On the other hand, AI generated abstract art has no meaning, thought or purpose behind it. It simply borrows elements from already established abstract art, and just rearranges them or mashes them together in a meaningless empty representation of the genre.
AI cannot come up with anything truly new, at least for now. This is due to the fact that AI is fed already existing information, and in the case of art, pieces and visual representations. This actively kills any sort of creativity, as any AI generated piece is simply just a Frankensteined collection of already existing art.
Humans have been changing and evolving their art for years. Who knows what type of artistic genres will be created and established in future decades. There is theoretically no ceiling or cutoff to the progression and expansion of art due to the fact that all people are different and new ways of thinking and brand new ideas come about as the years go by.
With AI, there is absolutely no way of progression as anything it could ever generate quite literally needs to be already done. Art is inherently human, people pour their lives into art simply for the sake of expressing themselves and for the chance of showing others the way that they perceive the world.
All human art has purpose, even if it is a small one, and there is always something that is trying to be conveyed through art. With AI, none of this is present. There is no purpose, the AI simply receives a prompt and follows instructions.
Another form of art, more specifically graphic and illustrative design, is movie posters. This is something that not only replaces graphic designers, but sets a precedent for other producers within the filmmaking industry that it is completely fine to use AI to generate movie posters.
One recent example is the indie film distribution company, A24 using AI generated posters as promotional material for the film “Civil War.” The posters have obvious geographical errors, the most obvious depicts the Marina Towers in Chicago on completely different sides of the Chicago river, which is completely and obviously not even remotely accurate to their positions in reality as both towers sit side by side on the same side of the river.
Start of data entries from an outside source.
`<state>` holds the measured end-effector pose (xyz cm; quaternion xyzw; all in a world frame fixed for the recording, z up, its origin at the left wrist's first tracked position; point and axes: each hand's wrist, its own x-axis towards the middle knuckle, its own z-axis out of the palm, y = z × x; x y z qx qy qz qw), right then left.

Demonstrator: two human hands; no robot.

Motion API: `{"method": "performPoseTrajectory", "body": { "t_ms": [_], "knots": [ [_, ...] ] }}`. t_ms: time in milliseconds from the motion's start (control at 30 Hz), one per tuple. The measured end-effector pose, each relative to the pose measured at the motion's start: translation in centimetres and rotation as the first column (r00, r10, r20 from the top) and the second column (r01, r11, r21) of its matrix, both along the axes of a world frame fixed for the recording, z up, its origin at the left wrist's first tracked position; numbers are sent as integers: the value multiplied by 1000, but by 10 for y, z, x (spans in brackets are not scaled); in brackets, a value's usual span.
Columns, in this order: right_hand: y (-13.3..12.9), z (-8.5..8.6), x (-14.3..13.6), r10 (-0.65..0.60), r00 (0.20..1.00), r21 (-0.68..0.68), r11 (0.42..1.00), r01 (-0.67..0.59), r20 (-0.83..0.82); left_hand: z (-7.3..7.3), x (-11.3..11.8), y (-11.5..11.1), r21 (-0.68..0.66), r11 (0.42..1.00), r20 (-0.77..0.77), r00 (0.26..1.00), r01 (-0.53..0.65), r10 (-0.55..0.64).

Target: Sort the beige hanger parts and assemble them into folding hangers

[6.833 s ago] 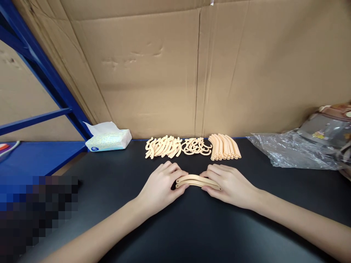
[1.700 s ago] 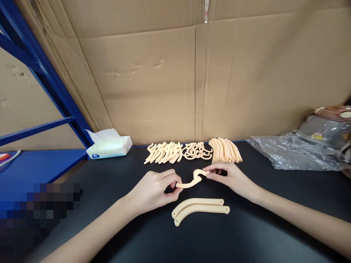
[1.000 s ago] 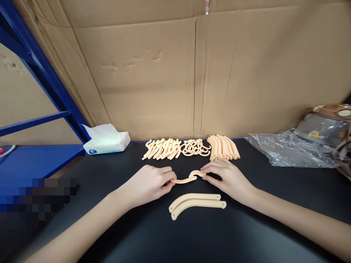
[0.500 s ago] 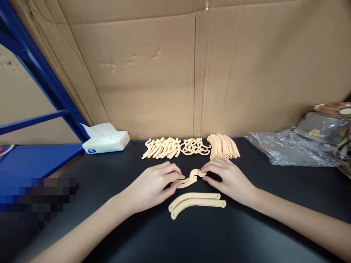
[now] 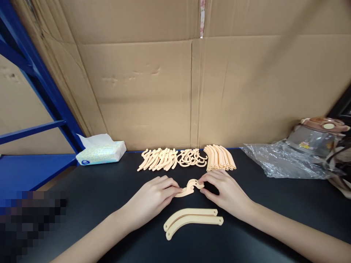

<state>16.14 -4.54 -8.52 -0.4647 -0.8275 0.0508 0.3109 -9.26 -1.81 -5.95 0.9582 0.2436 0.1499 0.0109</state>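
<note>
My left hand is closed, its thumb and fingers pinching the left end of a wavy beige piece. My right hand pinches the right end of a hooked beige piece with small dark holes. The two pieces meet between my hands, the hook's curl against the wavy piece; whether they are joined I cannot tell. In front of them lie two long curved beige bars, the farther bar and the nearer bar, side by side and each with a hole at both ends.
Along the table's back lie a pile of wavy pieces, a pile of small hooks and a row of curved bars. A tissue pack stands left. Clear plastic film and a bottle lie right. Cardboard rises behind.
The view has tilted up, so everything on the table sits lower. My left fingers have drawn closer together on the wavy piece. Both hands keep their pieces in nearly the same position.
</note>
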Motion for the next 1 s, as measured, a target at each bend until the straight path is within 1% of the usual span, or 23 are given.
{"method": "performPoseTrajectory", "body": {
  "t_ms": [233, 367, 533, 733, 833, 900, 967, 1000],
  "knots": [
    [-1, 0, 0, 7, 1000, -8, 1000, -7, 17, -1, -1, 0, -20, 999, 23, 999, -44, 44],
    [-2, 2, 1, 14, 1000, -13, 1000, -14, -18, 0, -2, 0, -17, 998, 23, 998, -61, 61],
    [-2, 5, 2, 23, 998, -11, 1000, -24, -60, 1, -4, 2, 46, 998, 51, 998, -41, 39],
    [-4, 7, 1, 32, 999, 31, 999, -31, -41, 1, -5, 2, 107, 994, 65, 998, -31, 24],
    [-1, 14, 3, -2, 1000, 66, 998, 3, -13, 4, -4, 0, 124, 992, 49, 999, -22, 16],
    [7, 22, 8, -46, 998, 104, 994, 43, 35, 5, -3, -1, 127, 992, 35, 999, -17, 12],
    [20, 33, 13, -114, 984, 151, 984, 93, 135, 6, -2, -3, 127, 992, 27, 1000, -16, 12],
    [29, 39, 16, -161, 964, 172, 977, 125, 210, 6, -2, -4, 128, 992, 25, 1000, -14, 11]
  ]
}}
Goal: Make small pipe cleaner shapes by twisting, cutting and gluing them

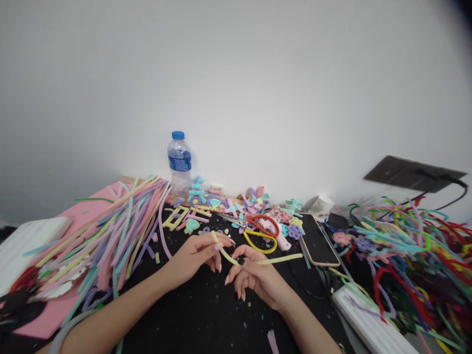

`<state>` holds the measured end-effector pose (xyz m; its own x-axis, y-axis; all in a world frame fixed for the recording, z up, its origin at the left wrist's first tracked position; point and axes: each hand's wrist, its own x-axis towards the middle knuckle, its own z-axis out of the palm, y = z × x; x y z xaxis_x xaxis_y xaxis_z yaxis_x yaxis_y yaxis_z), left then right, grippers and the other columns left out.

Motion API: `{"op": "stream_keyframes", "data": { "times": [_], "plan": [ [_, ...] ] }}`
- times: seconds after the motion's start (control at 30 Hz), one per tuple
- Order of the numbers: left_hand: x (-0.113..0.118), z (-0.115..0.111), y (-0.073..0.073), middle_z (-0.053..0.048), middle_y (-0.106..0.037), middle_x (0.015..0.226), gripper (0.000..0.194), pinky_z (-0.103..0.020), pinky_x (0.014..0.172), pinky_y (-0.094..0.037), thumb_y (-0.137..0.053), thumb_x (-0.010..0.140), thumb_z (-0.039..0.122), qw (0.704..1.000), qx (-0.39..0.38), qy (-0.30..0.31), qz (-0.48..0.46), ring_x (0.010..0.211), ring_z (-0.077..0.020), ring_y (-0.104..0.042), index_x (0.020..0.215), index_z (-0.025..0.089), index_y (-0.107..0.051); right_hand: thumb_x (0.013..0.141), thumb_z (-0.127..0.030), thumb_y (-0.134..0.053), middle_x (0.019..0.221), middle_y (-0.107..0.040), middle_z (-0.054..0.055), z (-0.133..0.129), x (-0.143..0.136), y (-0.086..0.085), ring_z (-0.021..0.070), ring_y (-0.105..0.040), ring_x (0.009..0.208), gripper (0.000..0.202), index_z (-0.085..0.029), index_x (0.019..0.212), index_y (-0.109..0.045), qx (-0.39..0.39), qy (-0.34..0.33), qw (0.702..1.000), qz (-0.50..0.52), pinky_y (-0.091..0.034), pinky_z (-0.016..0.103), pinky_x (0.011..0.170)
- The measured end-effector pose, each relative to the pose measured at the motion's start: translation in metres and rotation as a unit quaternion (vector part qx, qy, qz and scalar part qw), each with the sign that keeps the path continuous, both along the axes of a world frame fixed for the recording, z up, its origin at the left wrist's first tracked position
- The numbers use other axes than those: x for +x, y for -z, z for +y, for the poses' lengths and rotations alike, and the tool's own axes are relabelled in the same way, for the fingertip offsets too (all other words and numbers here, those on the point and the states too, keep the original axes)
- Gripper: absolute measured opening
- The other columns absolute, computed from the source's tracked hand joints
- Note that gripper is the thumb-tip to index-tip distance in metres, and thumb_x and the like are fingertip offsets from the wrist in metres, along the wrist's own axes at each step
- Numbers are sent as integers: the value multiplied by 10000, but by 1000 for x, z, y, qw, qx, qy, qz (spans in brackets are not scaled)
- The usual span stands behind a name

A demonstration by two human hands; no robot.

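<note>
A pale yellow pipe cleaner (283, 259) runs between my two hands over the black tabletop, curved in its middle and straight toward the right. My left hand (199, 250) pinches it near its left end. Thumb and fingers of my right hand (254, 275) close on it farther along, and its free end sticks out to the right. Just beyond my hands lie scissors (263, 233) with one red and one yellow handle. Small shaped pipe cleaner pieces (191, 225) in pastel colours are spread around them.
A heap of pastel pipe cleaners (125, 231) covers a pink sheet (33, 314) at left. A water bottle (179, 164) stands against the wall. A phone (319, 241), a paper cup (321, 207) and a multicoloured pipe cleaner pile (405, 246) are at right, below a wall socket (409, 173).
</note>
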<state>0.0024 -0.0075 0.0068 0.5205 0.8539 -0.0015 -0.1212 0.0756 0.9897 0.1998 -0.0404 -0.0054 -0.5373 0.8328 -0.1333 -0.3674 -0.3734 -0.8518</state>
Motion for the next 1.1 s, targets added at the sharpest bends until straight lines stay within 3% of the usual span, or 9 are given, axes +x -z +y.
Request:
{"op": "stream_keyframes", "data": {
  "times": [0.1,0.23,0.4,0.57,0.73,0.87,0.97,1.1],
  "plan": [
    [0,-2,1,-23,-629,641,270,-217,561,-467,-572,853,384,996,-60,25,-60,555,-106,-583,831,130,-663,790,-355,-647,653,-708,72,0,-1,0,94,-575,409,235,-156,819,-525,15,46,998,-26,-423,162,397],
    [2,-4,3,-22,-624,596,279,-220,551,-471,-630,813,376,989,-116,58,-69,537,-106,-578,714,116,-643,745,-331,-704,565,-681,33,0,-1,0,76,-529,378,257,-154,687,-526,32,101,993,-58,-412,159,388],
    [4,-5,0,-4,-624,536,267,-195,469,-438,-680,761,369,990,-115,85,17,431,-82,-530,693,117,-621,729,-309,-726,560,-679,29,1,-1,4,84,-538,386,246,-143,688,-549,56,104,990,-78,-423,172,389],
    [4,-5,-5,16,-598,514,308,-184,461,-440,-674,761,381,988,-137,77,-5,442,-82,-541,633,139,-532,745,-305,-713,577,-681,25,0,0,4,78,-537,391,235,-147,694,-547,60,101,990,-73,-428,174,396],
    [3,-4,3,36,-517,431,357,-167,386,-389,-636,780,376,987,-133,94,6,404,-93,-537,554,155,-470,737,-296,-708,539,-667,15,-3,-3,-1,83,-534,377,243,-156,643,-533,67,97,989,-90,-417,176,384],
    [1,-5,9,33,-536,401,361,-151,335,-325,-618,781,336,986,-114,109,56,325,-68,-461,529,167,-423,712,-260,-718,523,-664,7,-5,-6,1,86,-540,374,220,-158,634,-539,59,75,989,-111,-422,181,388],
    [2,-6,9,34,-539,397,351,-150,340,-320,-615,781,330,986,-107,112,69,320,-65,-450,530,163,-436,685,-248,-735,507,-660,0,-5,-6,2,85,-534,362,212,-157,631,-550,73,103,982,-139,-417,181,381],
    [5,-6,2,11,-586,490,335,-181,420,-407,-601,804,396,990,-104,85,37,395,-80,-509,606,145,-500,686,-275,-733,504,-659,-4,-1,-4,0,82,-520,353,207,-161,633,-569,105,170,964,-178,-413,189,382]
  ]
}}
It is extremely hypocritical that A24, which is one of, if not the biggest distributor of indie films, would use AI in the posters for an upcoming movie. AI actively puts aspiring artists out of work, and to turn around and distribute an indie film that they have acquired using AI is extremely shameful and speaks to where the company’s priorities really are.
Another example of AI being blatantly used in graphic design concerning film is in a brief image that appears in “Late Night with the Devil.” The film is structured as a 70s talk show segment and the film’s visual style is heavily centered around that aspect. During intermissions in the segment, there are title cards that appear to mimic those presented during real talk shows during commercial breaks.
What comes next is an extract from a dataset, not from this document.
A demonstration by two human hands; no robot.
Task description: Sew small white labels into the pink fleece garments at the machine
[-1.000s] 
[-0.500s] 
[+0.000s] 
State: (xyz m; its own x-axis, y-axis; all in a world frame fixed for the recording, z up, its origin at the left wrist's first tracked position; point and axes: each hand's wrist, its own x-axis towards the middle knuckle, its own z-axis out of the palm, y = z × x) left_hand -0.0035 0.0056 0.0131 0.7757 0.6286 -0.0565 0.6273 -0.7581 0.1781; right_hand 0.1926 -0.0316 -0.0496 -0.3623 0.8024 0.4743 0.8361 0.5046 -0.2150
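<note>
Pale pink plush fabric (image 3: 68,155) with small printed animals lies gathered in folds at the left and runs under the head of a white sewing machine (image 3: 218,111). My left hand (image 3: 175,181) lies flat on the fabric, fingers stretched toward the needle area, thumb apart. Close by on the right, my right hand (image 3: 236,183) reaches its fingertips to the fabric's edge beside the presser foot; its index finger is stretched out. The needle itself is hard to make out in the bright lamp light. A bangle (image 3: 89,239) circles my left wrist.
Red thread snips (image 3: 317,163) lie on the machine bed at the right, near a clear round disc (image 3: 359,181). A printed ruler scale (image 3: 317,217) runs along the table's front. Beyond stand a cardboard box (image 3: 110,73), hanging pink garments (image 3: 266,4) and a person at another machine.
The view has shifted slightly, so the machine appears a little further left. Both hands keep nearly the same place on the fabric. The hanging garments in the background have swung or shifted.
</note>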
These title cards are obviously AI generated, and are admittedly a small aspect of the film in the grand scheme of things, yet the precedent they set is much more important. For something so little, an artist could have easily been hired to create a title card for the intermission rather than using AI to save time and money.
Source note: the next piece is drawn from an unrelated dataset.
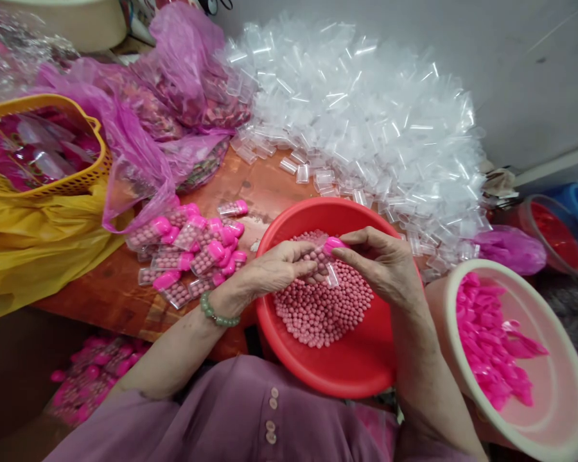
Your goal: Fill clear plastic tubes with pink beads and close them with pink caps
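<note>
Over a red basin (264,321) of pink beads (318,314), my left hand (274,268) grips a small clear plastic bottle (319,262) with pink beads inside. My right hand (385,263) pinches a bright pink cap (334,244) between thumb and fingers, at the bottle's upper end. Whether the cap is fully seated cannot be made out. Left of the basin lies a pile of bead-filled bottles with pink caps (202,250). To the right, a pale tub (553,385) holds loose pink caps (491,340).
Clear empty bottles (361,109) form a large heap against the wall. Purple plastic bags (183,64), a yellow basket (52,102) of pink packets and a yellow bag (43,237) stand at left. More capped bottles (99,372) lie below the table's edge.
</note>
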A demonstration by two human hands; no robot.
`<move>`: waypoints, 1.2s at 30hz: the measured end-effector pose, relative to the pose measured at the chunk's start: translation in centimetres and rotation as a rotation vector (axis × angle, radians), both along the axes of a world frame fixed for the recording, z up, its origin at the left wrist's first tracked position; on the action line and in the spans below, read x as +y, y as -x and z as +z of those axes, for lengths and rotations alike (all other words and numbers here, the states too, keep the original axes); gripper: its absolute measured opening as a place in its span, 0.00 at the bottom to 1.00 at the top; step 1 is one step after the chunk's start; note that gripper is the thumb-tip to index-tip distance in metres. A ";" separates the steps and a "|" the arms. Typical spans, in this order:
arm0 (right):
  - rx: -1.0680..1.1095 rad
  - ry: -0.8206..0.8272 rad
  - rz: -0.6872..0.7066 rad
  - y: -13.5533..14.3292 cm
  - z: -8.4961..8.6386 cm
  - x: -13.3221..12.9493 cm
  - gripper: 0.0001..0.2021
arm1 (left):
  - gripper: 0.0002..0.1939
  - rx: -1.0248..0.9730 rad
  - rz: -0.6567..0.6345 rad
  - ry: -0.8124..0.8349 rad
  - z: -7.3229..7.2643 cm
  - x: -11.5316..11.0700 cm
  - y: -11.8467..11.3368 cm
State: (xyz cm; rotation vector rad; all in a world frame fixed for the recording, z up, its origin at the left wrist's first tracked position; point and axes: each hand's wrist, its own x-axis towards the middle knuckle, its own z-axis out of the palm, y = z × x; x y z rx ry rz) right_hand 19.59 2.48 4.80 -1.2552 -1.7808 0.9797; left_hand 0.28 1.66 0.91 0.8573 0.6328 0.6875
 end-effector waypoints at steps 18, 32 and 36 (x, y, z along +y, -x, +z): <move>-0.300 -0.123 0.048 -2.1 2.0 -0.8 0.08 | 0.06 -0.099 0.056 0.018 -0.5 0.0 0.1; 0.253 0.023 -0.183 2.2 -0.4 -0.5 0.10 | 0.18 -0.279 -0.023 0.147 -0.5 0.6 0.6; 0.235 0.003 -0.190 2.8 -0.9 -0.7 0.10 | 0.15 -0.247 -0.012 0.109 -0.3 0.4 0.6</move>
If low budget or time was the problem, then there could have been other ways to work around it like not including the title cards at all, diverting resources away from other aspects of production, or finding some sort of other work around just as so many past filmmakers plagued by low budgets have done in the past.
The slowly growing presence of AI in art and media is concerning not particularly because of the subject material, but because of what it spells for the future. If the incorporation of AI grows, then that future could be one of many artists being put out of work, the widespread presence and distribution of hollow AI art, and the decline of creativity.